He shared magic with Jim Henson, Woody Allen, Saturday Night Live, the Metropolitan Opera and the organisers of a birthday party for Mickey Mouse. He wrote or helped write six books on magic, one of which provided insight on how to saw a woman in half with a rope. He was also a major collector of things magical.

Reynolds's expertise was as well known to magicians as it was unknown to the general public. Among many honours, he was the 2004 magician of the year in the US and was named one of the 100 most influential figures of 20th century magic in a Magic magazine poll.

He lived in a little house in Greenwich Village, New York crammed with magic books, mummy cases and antique posters, including a dozen of the American magician who went under the Chinese name Chung Ling Soo and who became an instant legend in 1918 when he died by messing up the trick of catching a bullet in his teeth.

Reynolds's knowledge of magical history was deep and quirky. He could tell you all about one Professor Lamberti, a vaudeville and burlesque performer who did magic tricks in addition to being the "world's daffiest xylophonist". As a stripper squirmed behind the professor, he welcomed the audience's applause as his own. Reynolds said that since Victorian times there have only been a dozen or so real tricks, with limitless variations. Magicians succeed, he said, by manipulating people's own assumptions - call it misdirection - and never by lying.

Charles Raymond Reynolds was born in Ohio. At the age of seven, he went to the local theatre to see Harry Blackstone Sr, who estimated that he had pulled a total of 80,000 rabbits out of his hat over his lifetime. Young Charles had a new hero and was inspired to acquire his first magic set, the Gilbert Mysto kit. He later worked in a magic shop."Like most boys, he was interested in magic," his wife said. "But most of them grow out of it. He never did."
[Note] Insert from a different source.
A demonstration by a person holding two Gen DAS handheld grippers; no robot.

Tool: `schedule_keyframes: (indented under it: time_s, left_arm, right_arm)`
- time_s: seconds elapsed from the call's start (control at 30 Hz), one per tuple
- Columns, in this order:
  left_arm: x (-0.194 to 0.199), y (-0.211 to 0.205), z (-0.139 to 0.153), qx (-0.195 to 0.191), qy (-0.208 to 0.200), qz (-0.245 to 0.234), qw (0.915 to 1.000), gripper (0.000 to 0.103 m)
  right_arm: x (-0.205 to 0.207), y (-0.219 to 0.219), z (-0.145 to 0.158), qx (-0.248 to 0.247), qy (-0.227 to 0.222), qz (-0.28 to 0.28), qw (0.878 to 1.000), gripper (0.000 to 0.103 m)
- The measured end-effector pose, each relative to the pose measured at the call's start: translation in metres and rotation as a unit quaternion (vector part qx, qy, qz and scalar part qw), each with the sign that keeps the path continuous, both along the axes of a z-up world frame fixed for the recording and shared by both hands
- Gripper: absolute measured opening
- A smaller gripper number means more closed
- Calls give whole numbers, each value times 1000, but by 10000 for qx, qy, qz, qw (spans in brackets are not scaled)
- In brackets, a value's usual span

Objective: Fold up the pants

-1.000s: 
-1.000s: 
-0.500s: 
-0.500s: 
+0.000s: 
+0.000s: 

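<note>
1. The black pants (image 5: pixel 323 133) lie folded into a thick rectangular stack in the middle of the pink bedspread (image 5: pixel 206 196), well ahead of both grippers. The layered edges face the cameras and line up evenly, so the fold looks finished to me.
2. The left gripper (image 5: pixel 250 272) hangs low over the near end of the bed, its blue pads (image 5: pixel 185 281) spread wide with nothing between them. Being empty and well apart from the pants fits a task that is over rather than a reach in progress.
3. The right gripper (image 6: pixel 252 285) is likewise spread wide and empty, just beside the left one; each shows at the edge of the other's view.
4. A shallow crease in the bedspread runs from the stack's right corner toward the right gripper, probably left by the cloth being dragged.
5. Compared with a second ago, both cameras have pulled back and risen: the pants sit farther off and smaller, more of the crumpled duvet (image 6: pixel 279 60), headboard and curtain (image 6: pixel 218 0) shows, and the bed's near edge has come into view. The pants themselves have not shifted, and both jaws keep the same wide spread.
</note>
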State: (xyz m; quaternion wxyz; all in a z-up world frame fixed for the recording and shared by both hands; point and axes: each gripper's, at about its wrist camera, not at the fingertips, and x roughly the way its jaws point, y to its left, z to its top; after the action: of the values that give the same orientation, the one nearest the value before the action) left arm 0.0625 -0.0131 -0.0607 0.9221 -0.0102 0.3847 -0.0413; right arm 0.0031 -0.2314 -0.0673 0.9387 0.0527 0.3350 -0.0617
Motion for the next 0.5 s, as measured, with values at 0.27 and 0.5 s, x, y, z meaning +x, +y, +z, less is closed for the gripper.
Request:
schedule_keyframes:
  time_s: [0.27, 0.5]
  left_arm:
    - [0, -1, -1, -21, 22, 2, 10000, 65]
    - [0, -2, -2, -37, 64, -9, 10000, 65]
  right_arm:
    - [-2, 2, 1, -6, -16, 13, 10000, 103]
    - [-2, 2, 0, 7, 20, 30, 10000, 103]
Reynolds earned degrees in theatre, worked as a television cameraman, taught photography, worked as magazine picture editor for magazines, and did freelance photography and writing. While working on an article on magic's popularity, he met Henning, who asked him to be his consultant. Soon other magicians sought his help. His almost preternatural knowledge came from reading, his wife said.

Along the way, he found time to help show that Uri Geller could not bend spoons with mental powers. He once whipped up a trick for Harry Blackstone Jr in a cab on the way to a live television show. He lectured at the Smithsonian.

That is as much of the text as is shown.